Cyclisme: la grande explication devra attendre

Deux heures d’audience vendredi dernier à Londres, et puis c’est tout pour cette éphémère commission.


L’Agence antidopage des États-Unis, celle qui a fait chuter l’ex-boss du peloton, et l’Agence mondiale antidopage avaient déjà refusé catégoriquement d’y participer, ne voyant pas grand-chose d’indépendant dans son mode de fonctionnement. Mais en plus, les trois membres de la commission sont entrés en conflit avec l’UCI et ont déploré plus globalement mardi le manque de coopération des parties intéressées.


Pressée de toutes parts de laisser quiconque venir s’exprimer sans crainte de sanctions, l’UCI a fini par céder.


À contre-coeur, son président Pat McQuaid, qui compte bien briguer un troisième mandat fin septembre, s’est rallié à l’idée d’une commission de type « vérité et réconciliation », à la manière du dispositif éprouvé dans des pays africains ou latino-américains traumatisés par une dictature.
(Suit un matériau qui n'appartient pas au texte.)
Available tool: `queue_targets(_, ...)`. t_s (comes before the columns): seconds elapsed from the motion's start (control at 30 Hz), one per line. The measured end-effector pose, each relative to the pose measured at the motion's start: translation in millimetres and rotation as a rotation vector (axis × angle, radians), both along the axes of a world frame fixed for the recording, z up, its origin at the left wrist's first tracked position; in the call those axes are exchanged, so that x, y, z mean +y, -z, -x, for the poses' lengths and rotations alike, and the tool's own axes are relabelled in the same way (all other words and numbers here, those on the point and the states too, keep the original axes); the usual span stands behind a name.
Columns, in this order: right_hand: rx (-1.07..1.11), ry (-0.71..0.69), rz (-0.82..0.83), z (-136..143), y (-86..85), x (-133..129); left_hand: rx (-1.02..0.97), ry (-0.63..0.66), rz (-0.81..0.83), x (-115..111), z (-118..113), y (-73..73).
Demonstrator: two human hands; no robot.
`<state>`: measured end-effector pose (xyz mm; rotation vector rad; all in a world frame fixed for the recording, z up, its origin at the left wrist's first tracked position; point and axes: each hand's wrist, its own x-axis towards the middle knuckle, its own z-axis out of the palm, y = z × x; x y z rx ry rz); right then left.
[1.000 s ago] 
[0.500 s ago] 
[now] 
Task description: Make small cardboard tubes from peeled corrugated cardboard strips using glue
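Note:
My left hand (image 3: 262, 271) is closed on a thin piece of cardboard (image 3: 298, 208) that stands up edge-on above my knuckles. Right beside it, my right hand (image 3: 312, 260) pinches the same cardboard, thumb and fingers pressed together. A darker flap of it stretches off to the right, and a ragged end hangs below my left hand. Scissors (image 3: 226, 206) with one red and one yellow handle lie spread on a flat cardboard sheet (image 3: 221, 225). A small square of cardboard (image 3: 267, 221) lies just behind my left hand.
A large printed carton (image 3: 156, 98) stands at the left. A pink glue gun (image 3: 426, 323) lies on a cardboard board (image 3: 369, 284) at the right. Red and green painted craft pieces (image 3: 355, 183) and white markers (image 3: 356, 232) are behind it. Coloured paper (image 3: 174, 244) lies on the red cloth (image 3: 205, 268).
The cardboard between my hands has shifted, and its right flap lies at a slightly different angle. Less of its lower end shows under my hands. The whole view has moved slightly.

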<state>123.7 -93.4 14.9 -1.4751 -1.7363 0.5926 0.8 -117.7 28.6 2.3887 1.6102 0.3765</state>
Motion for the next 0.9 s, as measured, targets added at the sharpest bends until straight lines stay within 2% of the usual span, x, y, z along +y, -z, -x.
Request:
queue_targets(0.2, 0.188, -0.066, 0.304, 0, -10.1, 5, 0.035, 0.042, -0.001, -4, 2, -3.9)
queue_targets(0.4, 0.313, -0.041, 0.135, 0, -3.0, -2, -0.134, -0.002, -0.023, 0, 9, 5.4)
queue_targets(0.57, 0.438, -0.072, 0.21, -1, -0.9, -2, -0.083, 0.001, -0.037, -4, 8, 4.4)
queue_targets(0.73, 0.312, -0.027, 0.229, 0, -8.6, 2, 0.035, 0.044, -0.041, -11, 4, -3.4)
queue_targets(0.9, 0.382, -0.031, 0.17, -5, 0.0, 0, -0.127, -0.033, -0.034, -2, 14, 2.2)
Mais si la promesse est faite, un point essentiel reste à régler : qui va assurer son financement ? « Bien que je m’engage dans la mise en place d’une commission “ vérité et réconciliation ”, ce processus doit servir au mieux les intérêts de notre sport et de notre fédération, et ne doit pas causer sa faillite », a insisté lundi le président de l’UCI dans un communiqué.